About this task: Print exactly what appears from the line containing "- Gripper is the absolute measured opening" through the final line of the data below, pictures excluded.

BEGIN Dataset excerpt

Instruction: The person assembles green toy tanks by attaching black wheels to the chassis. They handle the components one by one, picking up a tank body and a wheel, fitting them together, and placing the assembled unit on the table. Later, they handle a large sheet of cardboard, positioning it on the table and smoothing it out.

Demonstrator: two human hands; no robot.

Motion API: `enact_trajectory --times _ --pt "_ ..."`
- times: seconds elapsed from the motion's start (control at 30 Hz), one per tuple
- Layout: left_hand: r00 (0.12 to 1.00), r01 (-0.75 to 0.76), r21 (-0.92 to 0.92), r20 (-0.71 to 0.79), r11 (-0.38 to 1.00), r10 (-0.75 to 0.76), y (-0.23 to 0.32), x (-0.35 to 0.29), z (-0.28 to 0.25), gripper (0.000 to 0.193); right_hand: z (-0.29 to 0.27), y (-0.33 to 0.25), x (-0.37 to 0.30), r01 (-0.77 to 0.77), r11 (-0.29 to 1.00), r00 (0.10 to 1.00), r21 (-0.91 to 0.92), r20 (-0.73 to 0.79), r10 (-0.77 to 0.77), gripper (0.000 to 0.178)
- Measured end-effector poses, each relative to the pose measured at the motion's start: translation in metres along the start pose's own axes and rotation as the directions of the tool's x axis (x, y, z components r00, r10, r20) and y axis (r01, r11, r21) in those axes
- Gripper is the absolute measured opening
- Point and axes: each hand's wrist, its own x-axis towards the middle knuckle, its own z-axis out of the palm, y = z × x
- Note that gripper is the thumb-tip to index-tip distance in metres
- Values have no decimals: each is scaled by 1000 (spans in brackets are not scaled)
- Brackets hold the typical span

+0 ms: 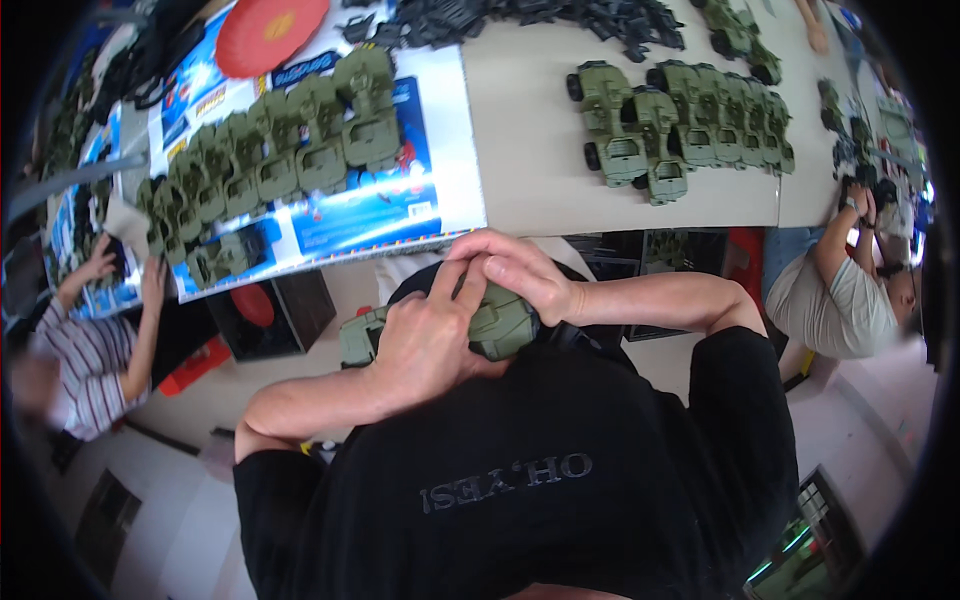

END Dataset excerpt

Solution to this exercise:
- Gripper is the absolute measured opening
- Point and axes: each hand's wrist, its own x-axis towards the middle knuckle, its own z-axis out of the palm, y = z × x
- Note that gripper is the thumb-tip to index-tip distance in metres
- Values have no decimals: each is scaled by 1000 (spans in brackets are not scaled)
- Brackets hold the typical span

+0 ms: 

The work on this exercise is finished.